Avoiding Self Dealing in IRA Transactions

Another fun case study for you today. This one focuses on the idea of self dealing in an IRA investment. Self Dealing is considered prohibited in IRA investments and is defined as doing an investment with Grandparents, Parents, Spouse, Children and Children's Spouse. All other parties are not considered self dealing. With that in mind here is a fun and real world example we just completed.

Meet Mr and Mrs Collins. A husband and wife investing team that wants to do an IRA investment but understand the rule of self dealing. They found a great investment (with Customer First Homes, a little self publicity) and wanted to do the investment without violating the self dealing rule. They as astute investors always talk investments with their friends and share investment passions with Mr and Mrs Freeland who as it turns out is also interested in the same investment model that the Collins family is interested in. Here is where they correctly make an investment. Mr Collins and Mr. Freeland decide they are going to partner on an investment together. Mrs. Collins and Mrs. Freeland are going to do the same, in another investment of the same dollar amount. They are partnering on investments on not violating the self dealing rule.

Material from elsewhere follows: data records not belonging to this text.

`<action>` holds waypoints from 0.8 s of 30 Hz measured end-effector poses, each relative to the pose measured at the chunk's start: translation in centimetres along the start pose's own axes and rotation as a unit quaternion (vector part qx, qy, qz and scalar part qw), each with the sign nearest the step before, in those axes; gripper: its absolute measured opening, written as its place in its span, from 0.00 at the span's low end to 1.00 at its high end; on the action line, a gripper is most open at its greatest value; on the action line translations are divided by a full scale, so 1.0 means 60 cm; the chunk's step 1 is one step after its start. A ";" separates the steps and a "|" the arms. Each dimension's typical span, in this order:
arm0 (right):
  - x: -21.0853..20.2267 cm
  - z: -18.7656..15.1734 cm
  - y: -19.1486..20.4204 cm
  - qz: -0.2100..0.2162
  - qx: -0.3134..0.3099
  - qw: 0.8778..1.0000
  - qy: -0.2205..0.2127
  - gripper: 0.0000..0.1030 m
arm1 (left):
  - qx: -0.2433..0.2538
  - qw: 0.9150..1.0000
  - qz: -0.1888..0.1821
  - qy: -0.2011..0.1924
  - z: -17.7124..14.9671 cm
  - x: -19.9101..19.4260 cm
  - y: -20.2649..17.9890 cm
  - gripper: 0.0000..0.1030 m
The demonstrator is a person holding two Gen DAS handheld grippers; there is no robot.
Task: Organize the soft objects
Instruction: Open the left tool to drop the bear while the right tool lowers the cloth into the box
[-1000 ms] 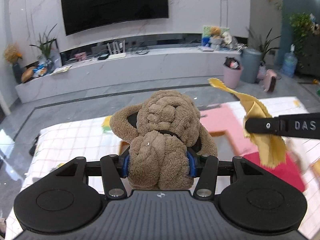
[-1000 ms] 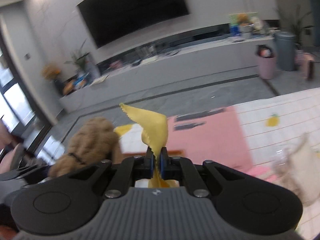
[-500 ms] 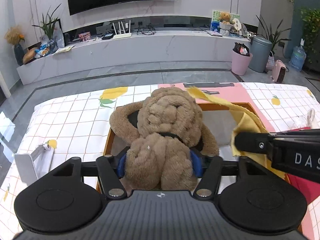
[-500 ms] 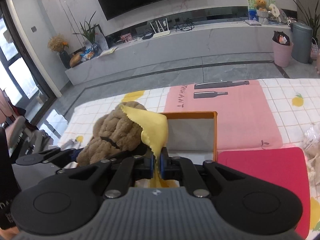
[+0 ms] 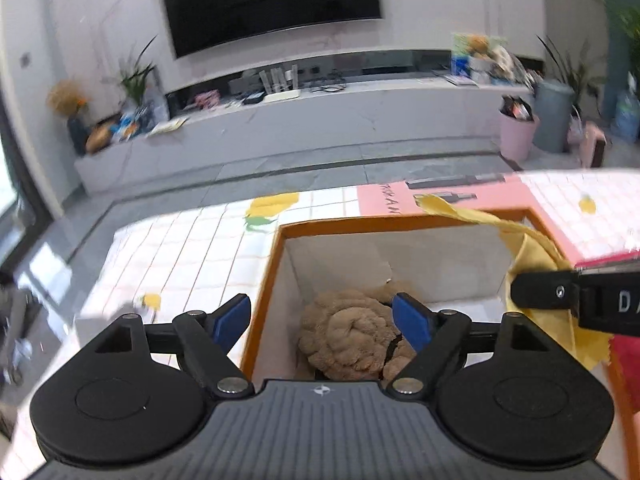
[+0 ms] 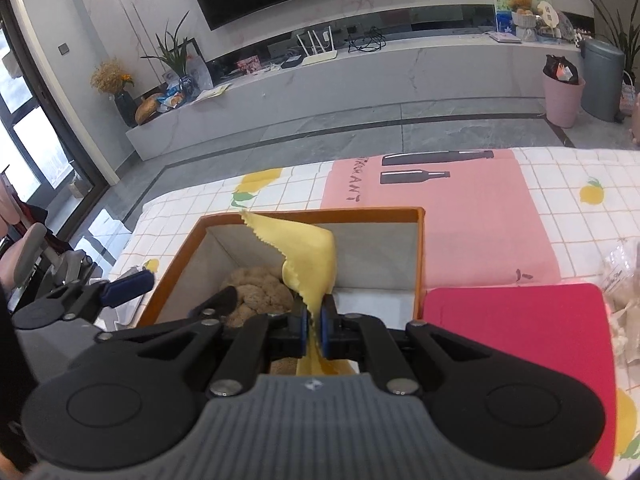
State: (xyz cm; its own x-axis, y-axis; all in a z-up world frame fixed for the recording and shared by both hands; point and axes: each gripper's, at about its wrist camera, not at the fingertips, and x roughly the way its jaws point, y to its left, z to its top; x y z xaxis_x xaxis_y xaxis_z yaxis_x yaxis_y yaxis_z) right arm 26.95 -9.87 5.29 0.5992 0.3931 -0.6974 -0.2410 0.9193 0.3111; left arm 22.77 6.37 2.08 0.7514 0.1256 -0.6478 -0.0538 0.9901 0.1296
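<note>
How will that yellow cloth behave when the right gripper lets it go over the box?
Probably limp: the yellow cloth folds and droops above the right gripper. It looks thin and light, so it may flutter rather than drop straight. It should settle harmlessly onto the plush toy in the orange box.

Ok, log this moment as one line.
left gripper: just opened, brown plush toy dropped in orange box | right gripper: shut on yellow cloth
</note>
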 end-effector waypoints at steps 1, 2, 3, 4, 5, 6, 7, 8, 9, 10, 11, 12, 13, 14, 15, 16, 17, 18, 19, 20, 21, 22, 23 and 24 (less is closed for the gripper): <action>-0.003 0.001 0.000 0.001 -0.002 1.000 0.000 0.04 | -0.016 1.000 0.001 0.001 0.000 -0.010 0.007 0.92; -0.005 0.003 0.000 0.001 -0.003 1.000 0.002 0.04 | -0.029 1.000 0.003 -0.001 -0.001 -0.019 0.015 0.92; -0.007 0.006 0.001 0.002 -0.006 1.000 0.004 0.04 | -0.047 0.999 0.013 -0.010 -0.002 -0.029 0.020 0.92; -0.009 0.008 0.003 0.000 -0.011 1.000 0.005 0.04 | -0.066 0.997 0.025 -0.015 -0.003 -0.036 0.022 0.92; -0.008 0.011 0.007 -0.008 -0.019 1.000 0.009 0.04 | -0.082 0.996 0.031 -0.020 -0.005 -0.043 0.024 0.92; -0.006 0.014 0.012 -0.018 -0.032 0.999 0.014 0.04 | -0.087 0.996 0.028 -0.022 -0.006 -0.048 0.024 0.92; -0.002 0.016 0.018 -0.030 -0.048 0.998 0.019 0.04 | -0.087 0.996 0.024 -0.024 -0.008 -0.052 0.024 0.92; 0.002 0.018 0.024 -0.041 -0.065 0.997 0.024 0.04 | -0.086 0.996 0.023 -0.026 -0.011 -0.054 0.025 0.92; 0.008 0.020 0.030 -0.049 -0.081 0.995 0.032 0.04 | -0.082 0.996 0.027 -0.025 -0.014 -0.055 0.025 0.92; 0.015 0.022 0.035 -0.054 -0.096 0.993 0.039 0.04 | -0.073 0.997 0.032 -0.023 -0.015 -0.054 0.025 0.92; 0.022 0.024 0.039 -0.058 -0.108 0.991 0.044 0.04 | -0.065 0.997 0.038 -0.023 -0.018 -0.053 0.025 0.92; 0.031 0.025 0.043 -0.063 -0.118 0.990 0.049 0.04 | -0.061 0.997 0.043 -0.024 -0.017 -0.051 0.023 0.92; 0.042 0.026 0.047 -0.068 -0.124 0.988 0.055 0.04 | -0.061 0.997 0.048 -0.025 -0.019 -0.049 0.023 0.92; 0.055 0.027 0.050 -0.073 -0.129 0.987 0.063 0.04 | -0.065 0.996 0.051 -0.024 -0.020 -0.045 0.024 0.92; 0.069 0.025 0.051 -0.080 -0.133 0.985 0.073 0.04 | -0.068 0.996 0.050 -0.024 -0.021 -0.042 0.024 0.92; 0.083 0.023 0.054 -0.089 -0.135 0.983 0.084 0.04 | -0.070 0.996 0.045 -0.023 -0.023 -0.038 0.025 0.92; 0.098 0.021 0.054 -0.099 -0.138 0.981 0.097 0.04 | -0.069 0.997 0.042 -0.017 -0.026 -0.033 0.025 0.91; 0.110 0.018 0.054 -0.108 -0.142 0.978 0.106 0.04 | -0.065 0.997 0.042 -0.012 -0.031 -0.030 0.025 0.91; 0.119 0.016 0.053 -0.115 -0.147 0.976 0.111 0.04 | -0.060 0.997 0.040 -0.010 -0.034 -0.027 0.026 0.92; 0.125 0.015 0.054 -0.121 -0.151 0.975 0.113 0.04 | -0.057 0.998 0.036 -0.007 -0.037 -0.023 0.027 0.92; 0.130 0.014 0.053 -0.124 -0.153 0.974 0.114 0.05 | -0.058 0.998 0.036 -0.003 -0.040 -0.020 0.028 0.91; 0.134 0.015 0.051 -0.127 -0.153 0.973 0.116 0.07 | -0.060 0.997 0.039 0.002 -0.040 -0.016 0.030 0.92; 0.136 0.016 0.050 -0.130 -0.149 0.973 0.116 0.07 | -0.064 0.997 0.044 0.004 -0.043 -0.015 0.033 0.92; 0.137 0.016 0.048 -0.130 -0.146 0.974 0.115 0.09 | -0.068 0.996 0.049 0.005 -0.043 -0.014 0.035 0.92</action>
State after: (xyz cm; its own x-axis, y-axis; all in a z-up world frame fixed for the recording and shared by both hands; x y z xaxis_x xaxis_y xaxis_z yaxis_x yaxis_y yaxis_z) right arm 31.90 -4.00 1.08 0.4895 0.1093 -0.8651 -0.3320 0.9407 -0.0690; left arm 20.31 8.51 0.95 0.7310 0.2226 -0.6450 -0.2160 0.9722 0.0907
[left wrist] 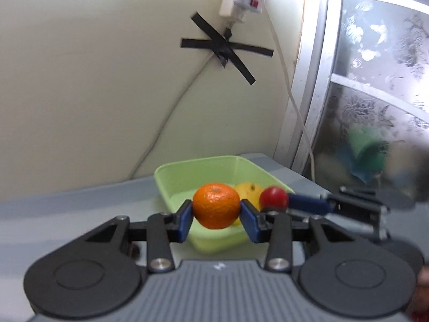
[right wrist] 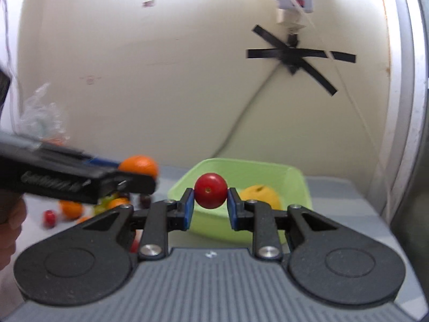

Take a look at that example. It is so exciting. Two families, two investments, and essentially both husband and wife teams are sharing in an investment, just not the same investment. Pretty cool!!


Comments (2)

  1. That's correct. You cannot do a deal with your spouse in your IRA. They could do two separate deals but not partner up on the same deal


  2. Are you saying that Mr Collins has an IRA and Mrs Collins has an IRA and if they partnered their IRA's on a real estate investment then that is Self Dealing?